This story has been archived from the Sunday, August 17, 2008 Mankato Free Press - Minnesota


A long run in the Rockies

Local resident to run Pikes Peak Marathon

By Shane Frederick - Free Press Staff Writer

MANKATO — The staircase leading to the top of Good Counsel hill has 240 steps. Jim Wiese knows. He’s counted them several times.

The north-side resident and marathon runner will run up and down the steps eight or nine times during one of his training sessions.

While that might seem like a grueling workout, it doesn’t begin to prepare him for the race he will run this morning in Colorado.

“From what I’ve read,” Wiese said, “it’s not a race for the weary. You can’t go in under-trained.”

By his estimation, the Pikes Peak Marathon will be Wiese’s 24th 26.2-mile race — and his toughest.

“You try to find that one race that tears you down until you break down,” Wiese said. “I haven’t found it yet, but I’ll keep trying.”

This might be the one.

The Pikes Peak Marathon is exactly what you’d expect it to be. A 13-mile run up the mountain and a 13-mile run down.

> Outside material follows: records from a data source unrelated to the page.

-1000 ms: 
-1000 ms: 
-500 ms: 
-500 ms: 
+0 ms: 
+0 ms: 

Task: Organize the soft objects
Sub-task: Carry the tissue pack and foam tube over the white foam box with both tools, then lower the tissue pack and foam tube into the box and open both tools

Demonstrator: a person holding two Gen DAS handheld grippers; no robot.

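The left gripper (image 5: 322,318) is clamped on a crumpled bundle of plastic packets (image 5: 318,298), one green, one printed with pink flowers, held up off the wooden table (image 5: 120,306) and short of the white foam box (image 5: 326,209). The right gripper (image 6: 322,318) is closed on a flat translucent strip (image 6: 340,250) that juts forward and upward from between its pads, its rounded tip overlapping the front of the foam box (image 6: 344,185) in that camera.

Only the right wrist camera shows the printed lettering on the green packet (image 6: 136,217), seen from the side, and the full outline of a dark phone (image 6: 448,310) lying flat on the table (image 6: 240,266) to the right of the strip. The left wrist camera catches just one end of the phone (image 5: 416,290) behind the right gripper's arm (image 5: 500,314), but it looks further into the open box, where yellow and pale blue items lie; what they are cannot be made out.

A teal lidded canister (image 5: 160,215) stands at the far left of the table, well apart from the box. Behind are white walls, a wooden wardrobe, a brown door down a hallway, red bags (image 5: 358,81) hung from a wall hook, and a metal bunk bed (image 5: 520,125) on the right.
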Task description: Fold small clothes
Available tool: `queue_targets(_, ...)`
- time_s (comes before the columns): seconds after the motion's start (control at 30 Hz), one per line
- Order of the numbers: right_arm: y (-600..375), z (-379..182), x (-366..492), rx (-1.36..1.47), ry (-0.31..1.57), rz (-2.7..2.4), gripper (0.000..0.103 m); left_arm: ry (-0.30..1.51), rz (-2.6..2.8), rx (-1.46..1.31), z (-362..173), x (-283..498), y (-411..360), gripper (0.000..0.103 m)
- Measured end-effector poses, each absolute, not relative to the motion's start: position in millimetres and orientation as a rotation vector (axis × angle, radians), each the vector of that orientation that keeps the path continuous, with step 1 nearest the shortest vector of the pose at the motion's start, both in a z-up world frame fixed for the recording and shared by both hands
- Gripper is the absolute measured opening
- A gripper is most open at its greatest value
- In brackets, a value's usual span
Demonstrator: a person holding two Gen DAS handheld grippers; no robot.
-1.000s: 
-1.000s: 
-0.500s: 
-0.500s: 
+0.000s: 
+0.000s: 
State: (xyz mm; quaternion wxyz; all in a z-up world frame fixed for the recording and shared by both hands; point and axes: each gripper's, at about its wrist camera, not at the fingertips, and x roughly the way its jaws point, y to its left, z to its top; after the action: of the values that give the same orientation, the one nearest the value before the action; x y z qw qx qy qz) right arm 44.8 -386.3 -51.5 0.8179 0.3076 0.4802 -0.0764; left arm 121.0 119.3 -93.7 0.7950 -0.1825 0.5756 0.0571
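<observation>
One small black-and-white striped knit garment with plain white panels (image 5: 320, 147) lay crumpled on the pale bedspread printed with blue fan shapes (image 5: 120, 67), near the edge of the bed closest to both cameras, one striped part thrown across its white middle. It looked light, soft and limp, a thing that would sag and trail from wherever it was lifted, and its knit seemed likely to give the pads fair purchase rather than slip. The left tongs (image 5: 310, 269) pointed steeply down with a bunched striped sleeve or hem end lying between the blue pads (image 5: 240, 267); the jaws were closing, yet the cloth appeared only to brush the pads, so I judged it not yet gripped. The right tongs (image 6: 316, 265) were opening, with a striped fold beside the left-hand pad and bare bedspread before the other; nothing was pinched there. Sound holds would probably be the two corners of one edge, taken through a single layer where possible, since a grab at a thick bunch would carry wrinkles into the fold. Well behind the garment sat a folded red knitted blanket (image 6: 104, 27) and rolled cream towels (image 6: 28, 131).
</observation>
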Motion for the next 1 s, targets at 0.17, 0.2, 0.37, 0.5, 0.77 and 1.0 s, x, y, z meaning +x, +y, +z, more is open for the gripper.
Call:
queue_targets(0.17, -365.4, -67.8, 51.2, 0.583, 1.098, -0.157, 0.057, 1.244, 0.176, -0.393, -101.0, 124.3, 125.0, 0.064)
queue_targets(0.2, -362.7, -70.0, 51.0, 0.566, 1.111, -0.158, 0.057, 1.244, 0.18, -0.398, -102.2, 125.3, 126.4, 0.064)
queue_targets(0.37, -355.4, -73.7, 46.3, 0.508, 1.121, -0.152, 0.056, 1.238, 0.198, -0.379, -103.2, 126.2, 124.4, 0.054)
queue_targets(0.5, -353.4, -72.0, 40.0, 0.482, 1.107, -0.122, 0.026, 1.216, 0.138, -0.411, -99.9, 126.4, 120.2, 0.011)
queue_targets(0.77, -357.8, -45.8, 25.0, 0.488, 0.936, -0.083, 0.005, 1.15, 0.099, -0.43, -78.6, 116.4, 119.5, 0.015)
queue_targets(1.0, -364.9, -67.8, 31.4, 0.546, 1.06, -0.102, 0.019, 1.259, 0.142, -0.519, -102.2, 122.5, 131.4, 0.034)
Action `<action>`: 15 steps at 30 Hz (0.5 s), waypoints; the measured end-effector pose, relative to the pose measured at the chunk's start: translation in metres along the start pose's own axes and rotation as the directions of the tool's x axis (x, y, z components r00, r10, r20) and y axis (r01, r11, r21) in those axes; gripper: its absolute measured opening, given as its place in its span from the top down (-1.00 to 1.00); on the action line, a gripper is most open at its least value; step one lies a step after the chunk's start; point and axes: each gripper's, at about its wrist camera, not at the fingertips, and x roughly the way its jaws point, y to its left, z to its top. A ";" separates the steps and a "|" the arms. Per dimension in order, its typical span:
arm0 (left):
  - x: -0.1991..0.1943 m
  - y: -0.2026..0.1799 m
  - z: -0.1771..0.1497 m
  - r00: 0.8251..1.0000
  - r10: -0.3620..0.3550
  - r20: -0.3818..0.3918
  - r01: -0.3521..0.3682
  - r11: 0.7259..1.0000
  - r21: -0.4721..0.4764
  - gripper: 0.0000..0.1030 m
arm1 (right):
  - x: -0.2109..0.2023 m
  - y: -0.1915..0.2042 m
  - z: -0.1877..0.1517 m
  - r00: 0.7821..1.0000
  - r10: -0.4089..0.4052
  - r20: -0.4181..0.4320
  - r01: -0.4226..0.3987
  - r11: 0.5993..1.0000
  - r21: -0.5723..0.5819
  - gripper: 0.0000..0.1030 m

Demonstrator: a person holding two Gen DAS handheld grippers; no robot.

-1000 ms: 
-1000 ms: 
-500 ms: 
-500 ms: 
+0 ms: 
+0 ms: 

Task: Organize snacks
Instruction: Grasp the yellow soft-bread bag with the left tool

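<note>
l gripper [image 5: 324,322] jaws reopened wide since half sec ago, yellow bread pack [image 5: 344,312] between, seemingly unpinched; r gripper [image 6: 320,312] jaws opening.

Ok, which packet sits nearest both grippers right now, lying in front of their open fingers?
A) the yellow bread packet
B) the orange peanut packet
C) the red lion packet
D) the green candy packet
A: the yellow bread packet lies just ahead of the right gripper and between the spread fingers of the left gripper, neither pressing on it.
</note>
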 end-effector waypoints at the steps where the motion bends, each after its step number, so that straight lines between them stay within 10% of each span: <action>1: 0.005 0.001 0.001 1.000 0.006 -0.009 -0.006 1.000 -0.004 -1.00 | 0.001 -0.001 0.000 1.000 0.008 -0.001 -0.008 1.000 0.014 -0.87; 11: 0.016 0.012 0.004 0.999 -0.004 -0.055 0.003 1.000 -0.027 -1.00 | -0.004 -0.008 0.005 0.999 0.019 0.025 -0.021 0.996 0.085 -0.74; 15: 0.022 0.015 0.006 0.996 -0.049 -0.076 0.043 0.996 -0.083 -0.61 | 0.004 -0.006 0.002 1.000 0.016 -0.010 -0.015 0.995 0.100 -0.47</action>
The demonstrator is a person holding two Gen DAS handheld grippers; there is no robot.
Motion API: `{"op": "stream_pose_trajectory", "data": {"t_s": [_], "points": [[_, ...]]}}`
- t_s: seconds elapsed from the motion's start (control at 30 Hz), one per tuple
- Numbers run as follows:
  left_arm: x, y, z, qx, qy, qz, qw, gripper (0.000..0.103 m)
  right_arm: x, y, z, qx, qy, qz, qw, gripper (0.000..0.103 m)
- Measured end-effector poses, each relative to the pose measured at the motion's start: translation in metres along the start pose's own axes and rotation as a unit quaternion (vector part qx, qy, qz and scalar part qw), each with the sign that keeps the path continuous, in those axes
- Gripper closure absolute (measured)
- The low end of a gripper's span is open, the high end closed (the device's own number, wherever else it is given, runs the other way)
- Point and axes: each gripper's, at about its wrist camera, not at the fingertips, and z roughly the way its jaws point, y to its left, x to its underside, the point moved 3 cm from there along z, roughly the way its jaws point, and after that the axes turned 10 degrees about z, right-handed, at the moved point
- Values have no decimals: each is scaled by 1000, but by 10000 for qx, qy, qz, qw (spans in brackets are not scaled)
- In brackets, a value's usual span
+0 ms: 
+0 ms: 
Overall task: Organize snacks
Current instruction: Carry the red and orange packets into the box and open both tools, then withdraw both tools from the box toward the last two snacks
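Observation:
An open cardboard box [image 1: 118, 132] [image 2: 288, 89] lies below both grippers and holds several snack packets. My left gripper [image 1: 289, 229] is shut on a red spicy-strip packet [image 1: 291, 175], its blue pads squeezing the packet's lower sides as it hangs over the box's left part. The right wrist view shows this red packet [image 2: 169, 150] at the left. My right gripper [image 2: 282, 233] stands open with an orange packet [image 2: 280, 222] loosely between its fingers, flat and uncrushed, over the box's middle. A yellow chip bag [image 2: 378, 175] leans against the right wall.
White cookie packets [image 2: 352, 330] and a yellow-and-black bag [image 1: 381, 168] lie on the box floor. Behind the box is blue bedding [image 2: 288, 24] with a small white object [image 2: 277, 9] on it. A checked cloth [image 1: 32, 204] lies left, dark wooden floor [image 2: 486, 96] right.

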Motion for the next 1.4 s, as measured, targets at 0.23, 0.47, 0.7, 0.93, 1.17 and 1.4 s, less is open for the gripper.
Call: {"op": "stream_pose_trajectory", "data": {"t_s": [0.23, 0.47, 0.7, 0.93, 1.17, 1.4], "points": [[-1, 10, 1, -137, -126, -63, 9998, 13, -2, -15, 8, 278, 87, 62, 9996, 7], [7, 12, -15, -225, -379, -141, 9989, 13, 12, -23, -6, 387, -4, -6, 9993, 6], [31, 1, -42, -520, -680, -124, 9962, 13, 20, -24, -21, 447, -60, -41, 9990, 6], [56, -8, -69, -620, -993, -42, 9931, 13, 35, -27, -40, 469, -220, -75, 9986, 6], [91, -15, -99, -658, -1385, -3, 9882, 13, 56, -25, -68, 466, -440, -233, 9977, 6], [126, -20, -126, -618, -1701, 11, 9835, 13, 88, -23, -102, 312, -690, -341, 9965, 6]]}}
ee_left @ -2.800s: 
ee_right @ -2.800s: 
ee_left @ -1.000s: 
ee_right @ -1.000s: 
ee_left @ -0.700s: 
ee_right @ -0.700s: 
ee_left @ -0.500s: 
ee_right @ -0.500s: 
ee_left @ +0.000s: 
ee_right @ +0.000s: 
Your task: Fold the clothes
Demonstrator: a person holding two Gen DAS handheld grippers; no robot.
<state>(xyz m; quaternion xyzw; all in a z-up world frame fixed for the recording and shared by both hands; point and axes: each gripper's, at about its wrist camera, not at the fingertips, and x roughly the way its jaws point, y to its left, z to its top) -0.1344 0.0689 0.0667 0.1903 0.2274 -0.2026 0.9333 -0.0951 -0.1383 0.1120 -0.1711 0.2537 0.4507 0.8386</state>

Photo By Pat Christman/The Free Press
Jim Wiese runs up the 240 stairs that lead to the top of Good Counsel hill as part of his training for today's Pikes Peak Marathon in Colorado.
Jim Wiese runs up the 240 stairs that lead to the top of Good Counsel hill as part of his training for today's Pikes Peak Marathon in Colorado.

“My wife thinks I’m nuts,” Wiese, 46, said. “My mom thinks I’m nuts.”

The description on the marathon’s official Web site doesn’t necessarily dispel that theory.

Runners climb 10,000 feet in the race’s first 10 miles. Over the next three miles, they go up 2,000 feet but are above the tree line and in thin air where they average about 30 minutes per mile.

“What little air remains can’t satisfy the endless stream of zombies hoping to survive their next step,” the Web site says. “(It’s) a death march right out of a scene from ‘Dawn of the Dead.’”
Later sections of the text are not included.